▶ **What this task involves**:
Retype the data that follows line by line, exactly, and leave its pictures out.

▶ **Dataset excerpt**:
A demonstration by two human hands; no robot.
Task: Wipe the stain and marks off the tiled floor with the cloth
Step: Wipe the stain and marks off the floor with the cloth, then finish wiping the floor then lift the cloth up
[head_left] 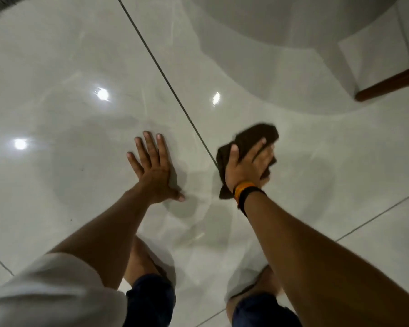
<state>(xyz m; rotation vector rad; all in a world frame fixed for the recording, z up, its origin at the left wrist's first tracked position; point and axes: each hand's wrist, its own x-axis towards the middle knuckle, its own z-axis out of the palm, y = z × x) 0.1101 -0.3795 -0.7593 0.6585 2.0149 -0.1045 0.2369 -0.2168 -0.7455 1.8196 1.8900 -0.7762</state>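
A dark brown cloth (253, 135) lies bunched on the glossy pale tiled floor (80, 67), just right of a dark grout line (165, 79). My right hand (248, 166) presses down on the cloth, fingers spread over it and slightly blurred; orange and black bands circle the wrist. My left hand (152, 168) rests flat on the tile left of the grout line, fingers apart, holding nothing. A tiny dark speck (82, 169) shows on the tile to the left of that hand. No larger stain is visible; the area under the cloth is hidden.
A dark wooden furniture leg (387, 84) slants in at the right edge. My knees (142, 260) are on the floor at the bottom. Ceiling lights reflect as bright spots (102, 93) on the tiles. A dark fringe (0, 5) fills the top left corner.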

▶ **Exercise answer**:
A demonstration by two human hands; no robot.
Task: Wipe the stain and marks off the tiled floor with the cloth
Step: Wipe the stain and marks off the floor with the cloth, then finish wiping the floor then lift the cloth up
[head_left] 
<state>(xyz m; rotation vector rad; all in a world frame fixed for the recording, z up, its origin at the left wrist's first tracked position; point and axes: each hand's wrist, its own x-axis towards the middle knuckle, its own z-axis out of the palm, y = z × x) 0.1101 -0.3795 -0.7593 0.6585 2.0149 -0.1045 0.2369 -0.2168 -0.7455 1.8196 1.8900 -0.7762</state>
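A dark brown cloth (253, 135) lies bunched on the glossy pale tiled floor (80, 67), just right of a dark grout line (165, 79). My right hand (248, 166) presses down on the cloth, fingers spread over it and slightly blurred; orange and black bands circle the wrist. My left hand (152, 168) rests flat on the tile left of the grout line, fingers apart, holding nothing. A tiny dark speck (82, 169) shows on the tile to the left of that hand. No larger stain is visible; the area under the cloth is hidden.
A dark wooden furniture leg (387, 84) slants in at the right edge. My knees (142, 260) are on the floor at the bottom. Ceiling lights reflect as bright spots (102, 93) on the tiles. A dark fringe (0, 5) fills the top left corner.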

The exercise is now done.